Problem requirements: Print exactly the lines below between the line containing "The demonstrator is" and the line containing "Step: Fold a", counting both of those lines. Leave pictures out.
*** Opening of The records ***
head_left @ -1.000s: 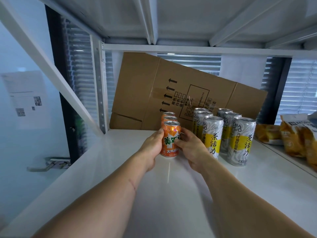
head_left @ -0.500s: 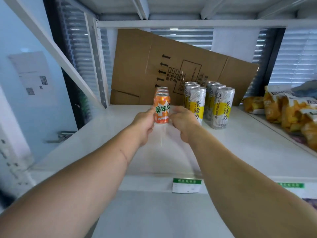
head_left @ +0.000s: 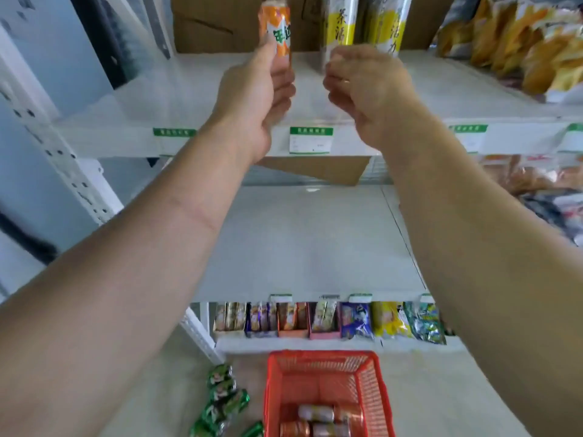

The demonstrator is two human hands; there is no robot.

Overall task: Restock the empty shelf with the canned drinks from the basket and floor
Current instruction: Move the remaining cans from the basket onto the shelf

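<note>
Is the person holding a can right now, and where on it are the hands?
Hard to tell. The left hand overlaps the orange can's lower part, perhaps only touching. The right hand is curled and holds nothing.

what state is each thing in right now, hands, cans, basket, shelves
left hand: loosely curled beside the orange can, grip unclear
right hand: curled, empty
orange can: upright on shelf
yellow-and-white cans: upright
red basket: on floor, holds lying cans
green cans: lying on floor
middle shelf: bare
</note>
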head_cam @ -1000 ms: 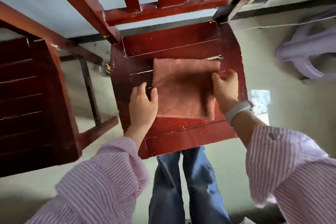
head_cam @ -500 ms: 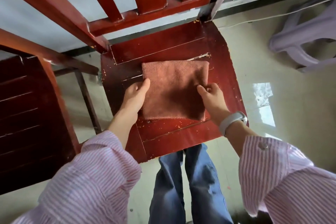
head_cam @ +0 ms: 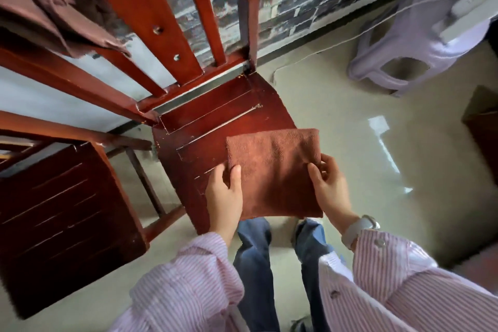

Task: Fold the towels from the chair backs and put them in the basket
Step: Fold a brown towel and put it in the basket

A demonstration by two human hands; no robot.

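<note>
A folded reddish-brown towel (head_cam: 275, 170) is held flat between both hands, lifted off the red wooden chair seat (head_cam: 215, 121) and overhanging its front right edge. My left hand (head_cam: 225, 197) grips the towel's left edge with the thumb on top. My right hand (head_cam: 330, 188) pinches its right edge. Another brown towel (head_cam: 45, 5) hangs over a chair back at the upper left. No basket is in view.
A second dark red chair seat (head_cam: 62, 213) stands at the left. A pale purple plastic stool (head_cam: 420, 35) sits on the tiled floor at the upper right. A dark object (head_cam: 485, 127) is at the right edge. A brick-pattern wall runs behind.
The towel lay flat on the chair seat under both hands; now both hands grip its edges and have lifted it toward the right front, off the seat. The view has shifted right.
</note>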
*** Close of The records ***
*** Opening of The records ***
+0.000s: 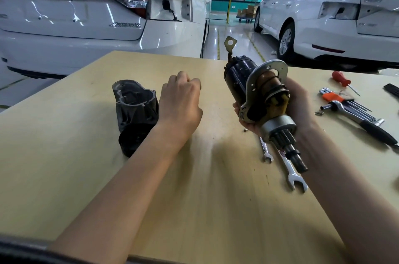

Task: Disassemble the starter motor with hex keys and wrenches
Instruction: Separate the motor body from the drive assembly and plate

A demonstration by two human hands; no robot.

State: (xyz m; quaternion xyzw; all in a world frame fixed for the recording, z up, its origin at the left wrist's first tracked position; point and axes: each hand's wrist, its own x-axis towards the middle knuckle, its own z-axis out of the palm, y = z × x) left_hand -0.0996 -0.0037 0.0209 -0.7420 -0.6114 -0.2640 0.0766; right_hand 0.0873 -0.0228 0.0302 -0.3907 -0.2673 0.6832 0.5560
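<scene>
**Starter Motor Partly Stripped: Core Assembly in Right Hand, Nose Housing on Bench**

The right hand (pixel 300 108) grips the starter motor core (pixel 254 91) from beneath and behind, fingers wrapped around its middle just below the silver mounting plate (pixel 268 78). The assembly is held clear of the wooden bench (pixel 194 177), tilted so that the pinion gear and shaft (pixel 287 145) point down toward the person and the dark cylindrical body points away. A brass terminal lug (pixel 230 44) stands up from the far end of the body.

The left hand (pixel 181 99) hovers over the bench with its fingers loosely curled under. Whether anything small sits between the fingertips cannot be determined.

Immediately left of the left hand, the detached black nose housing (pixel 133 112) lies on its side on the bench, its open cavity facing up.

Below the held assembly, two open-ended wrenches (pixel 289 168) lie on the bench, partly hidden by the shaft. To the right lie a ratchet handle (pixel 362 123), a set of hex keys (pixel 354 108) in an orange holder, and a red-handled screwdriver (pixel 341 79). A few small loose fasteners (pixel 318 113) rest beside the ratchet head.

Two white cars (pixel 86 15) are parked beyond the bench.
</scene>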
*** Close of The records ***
Solved exercise:
The demonstrator is two human hands; there is no robot.

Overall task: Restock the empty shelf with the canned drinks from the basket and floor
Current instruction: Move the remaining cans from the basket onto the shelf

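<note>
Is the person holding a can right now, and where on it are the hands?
Hard to tell. The left hand overlaps the orange can's lower part, perhaps only touching. The right hand is curled and holds nothing.

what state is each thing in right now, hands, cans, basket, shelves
left hand: loosely curled beside the orange can, grip unclear
right hand: curled, empty
orange can: upright on shelf
yellow-and-white cans: upright
red basket: on floor, holds lying cans
green cans: lying on floor
middle shelf: bare
</note>
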head_cam @ -1000 ms: 
head_cam @ -500 ms: 
head_cam @ +0 ms: 

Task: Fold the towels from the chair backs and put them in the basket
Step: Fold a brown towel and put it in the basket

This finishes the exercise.